Along with guitarist Trevor Goldner, 36, and bassist Billy Bartholomew, 35, the members of Coffin Problem often play double-duty, as they’re all active in other area bands. Stearns plays with Shores and The Howlers, while Bartholomew also plays in shores and the Matt Churchill Band. Goldner moonlights in Heavier Than Air Flying Machines, Expunk and Trophy.  

“Coffin Problem is different for me because it’s the first band I’ve been in where I’m the songwriter-singer,” Stearns said. “Because of that, it’s kind of an amalgamation of the styles of the other bands I’ve been in and the music I’m influenced by.”

“Besides Coffin Problem, I play in Jade TV, Shane Tripp, Stepdad and Mavericks and Monarchs,” Weissenborn added. “Before that, I played in a band called Petals Rang the Bell. Of all the bands I play in, Coffin Problem is the one where I feel like I have the most sonic space to experiment. I find myself focusing more on mood, atmosphere and dynamic, as opposed to trying to play things that are more technical or impressive. Restraint and silence can be more powerful than playing fast and hitting hard.”

After getting together for its first practice last September, Coffin Problem put together a solid set of songs in just a month and a half, and played its first show at Founders last October. 
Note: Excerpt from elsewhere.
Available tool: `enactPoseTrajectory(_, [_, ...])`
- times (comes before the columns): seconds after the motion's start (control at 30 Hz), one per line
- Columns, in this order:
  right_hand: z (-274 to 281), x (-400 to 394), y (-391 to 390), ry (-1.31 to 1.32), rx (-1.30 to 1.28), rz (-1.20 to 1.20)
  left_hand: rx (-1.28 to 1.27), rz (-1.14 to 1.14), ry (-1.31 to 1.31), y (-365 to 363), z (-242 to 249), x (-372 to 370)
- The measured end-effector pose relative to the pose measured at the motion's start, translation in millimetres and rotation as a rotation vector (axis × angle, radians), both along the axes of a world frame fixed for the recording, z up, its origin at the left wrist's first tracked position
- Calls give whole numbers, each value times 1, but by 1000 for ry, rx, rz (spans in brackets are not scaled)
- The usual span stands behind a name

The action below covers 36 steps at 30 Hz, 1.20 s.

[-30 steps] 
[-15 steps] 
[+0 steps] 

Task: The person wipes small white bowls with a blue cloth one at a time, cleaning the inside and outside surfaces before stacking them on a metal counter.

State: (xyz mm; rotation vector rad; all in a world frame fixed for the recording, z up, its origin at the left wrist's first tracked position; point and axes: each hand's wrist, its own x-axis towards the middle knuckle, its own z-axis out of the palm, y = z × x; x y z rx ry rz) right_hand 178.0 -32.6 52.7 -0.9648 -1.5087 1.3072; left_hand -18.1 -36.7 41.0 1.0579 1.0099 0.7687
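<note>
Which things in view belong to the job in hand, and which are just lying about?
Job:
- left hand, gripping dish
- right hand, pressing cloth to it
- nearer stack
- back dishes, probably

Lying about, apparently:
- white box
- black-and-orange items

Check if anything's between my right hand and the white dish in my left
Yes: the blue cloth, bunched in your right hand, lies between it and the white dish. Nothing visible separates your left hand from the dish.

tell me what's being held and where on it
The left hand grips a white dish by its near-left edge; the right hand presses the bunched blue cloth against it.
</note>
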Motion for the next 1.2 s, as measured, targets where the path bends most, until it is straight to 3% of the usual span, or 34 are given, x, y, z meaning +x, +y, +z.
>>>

“No one had any idea what we sounded like, and [local psych-band] Heaters were nice enough to put us on the show,” Stearns said. “It was packed and the response was insane. I can’t even explain how it felt to be received so well.”

Following that first gig alone, local label dizzybird records offered to put out Coffin Problem’s debut vinyl LP — which is now available for pre-order at dizzybirdrecords.com and comes with an immediate download of the album. 

“That blew our minds,” Stearns said of the swift offer from dizzybird co-owners Brian Hoekstra and Nicole LaRae. “They’re good friends of ours and they’re doing great things. They support their bands 100 percent and that’s so important.”

Coffin Problem then recorded its eight-song debut last November at Cold War Studio with Rick Johnson. The band is currently already working on a follow-up.

“I see it as the end of the first chapter of the band and the beginning of the next,” Weissenborn said. “I feel like we have a strong sense of momentum and I hope that we’re able to harness that and keep it going.”

The band plans to do several weekend tours, including runs out to Chicago, Madison, Minneapolis, as well as heading down south and out east.